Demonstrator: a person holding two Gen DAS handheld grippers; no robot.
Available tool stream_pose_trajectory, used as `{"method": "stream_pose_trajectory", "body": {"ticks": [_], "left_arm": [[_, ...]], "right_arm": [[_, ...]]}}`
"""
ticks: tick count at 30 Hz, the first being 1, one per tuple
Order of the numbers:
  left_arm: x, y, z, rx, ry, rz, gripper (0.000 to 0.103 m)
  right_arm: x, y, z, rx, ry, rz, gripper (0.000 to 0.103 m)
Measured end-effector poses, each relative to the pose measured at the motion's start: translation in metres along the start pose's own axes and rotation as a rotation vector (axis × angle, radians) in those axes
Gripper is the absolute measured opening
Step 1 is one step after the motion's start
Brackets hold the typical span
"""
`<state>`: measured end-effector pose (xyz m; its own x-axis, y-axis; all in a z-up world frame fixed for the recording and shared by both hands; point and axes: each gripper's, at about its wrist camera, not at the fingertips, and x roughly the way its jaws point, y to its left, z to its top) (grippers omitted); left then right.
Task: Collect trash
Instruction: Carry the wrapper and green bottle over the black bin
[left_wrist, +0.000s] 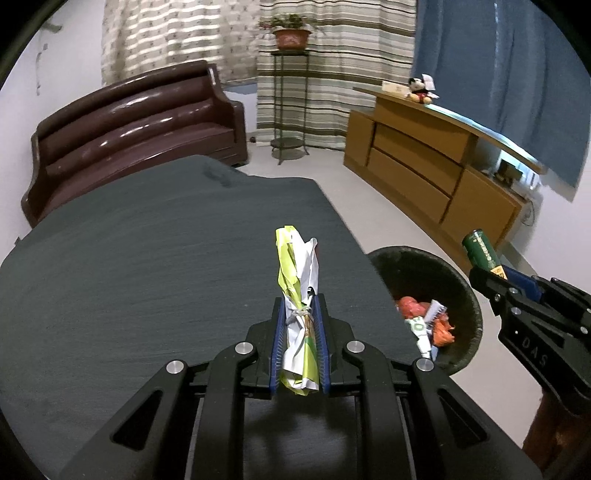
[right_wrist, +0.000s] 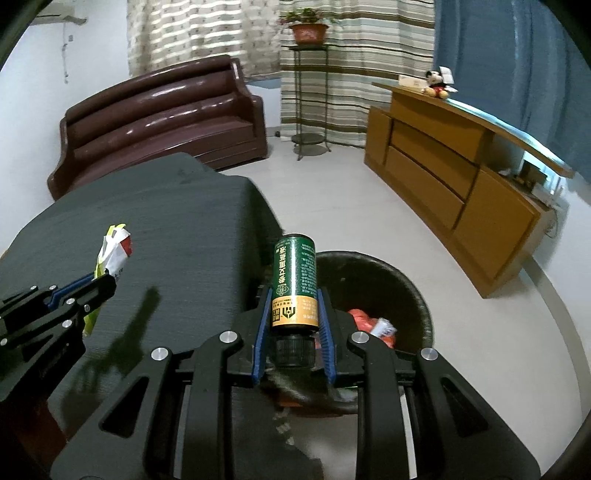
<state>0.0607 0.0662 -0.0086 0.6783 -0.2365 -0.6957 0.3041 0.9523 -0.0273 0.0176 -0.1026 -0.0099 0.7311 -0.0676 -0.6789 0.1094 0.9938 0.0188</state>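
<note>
Holding two pieces of trash, both due for the bin.

Item 1: green bottle (right_wrist: 294, 282), gold band near its black cap, clamped cap-end toward me between the blue pads of my right gripper (right_wrist: 294, 317). It hangs over the near rim of the dark bin (right_wrist: 413, 284), which stands on the floor just beside the table (right_wrist: 166, 221).

Item 2: crumpled wrapper (left_wrist: 297, 295), yellow-green and white, pinched upright in my left gripper (left_wrist: 299, 332), over the table's dark top and short of the bin.

Bin contents: orange scraps (left_wrist: 441, 328) and a white-and-green wrapper; plenty of room, I judge.

Handling note, bottle: I would carry it further over the bin's middle before opening, since at the rim it could strike the edge and roll off across the floor. Tip the base downward and release low.

Handling note, wrapper: light, likely to drift or cling to a pad. I would swing it right, clear of the other gripper, and open wide above the bin.
</note>
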Motion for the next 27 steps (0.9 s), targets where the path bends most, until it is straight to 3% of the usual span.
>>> {"method": "stream_pose_trajectory", "body": {"ticks": [15,27], "left_arm": [[0.009,-0.059,0.008,0.082,-0.029,-0.066,0.017],[0.029,-0.070,0.013,0.110,-0.006,-0.073,0.017]], "right_arm": [[-0.007,-0.045,-0.001,0.068,-0.024,-0.060,0.023],[0.002,-0.055,-0.002,0.089,-0.022,-0.092,0.023]]}}
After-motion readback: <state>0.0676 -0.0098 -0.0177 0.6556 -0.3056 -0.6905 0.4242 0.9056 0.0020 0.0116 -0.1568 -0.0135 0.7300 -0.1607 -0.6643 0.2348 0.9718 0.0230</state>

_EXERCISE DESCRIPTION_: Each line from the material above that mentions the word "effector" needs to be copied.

_RESULT FOR THIS TASK_:
Measured end-effector poses, each relative to the pose measured at the motion's start: translation in metres along the start pose's own axes and rotation as a rotation vector (axis × angle, radians) in those axes
`<state>`: measured end-effector pose (xyz m; its own x-axis, y-axis; all in a z-up world frame fixed for the recording and shared by both hands; point and axes: each gripper's, at about its wrist camera, not at the fingertips, and x roughly the way its jaws point, y to its left, z to its top) (grippers omitted); left then right.

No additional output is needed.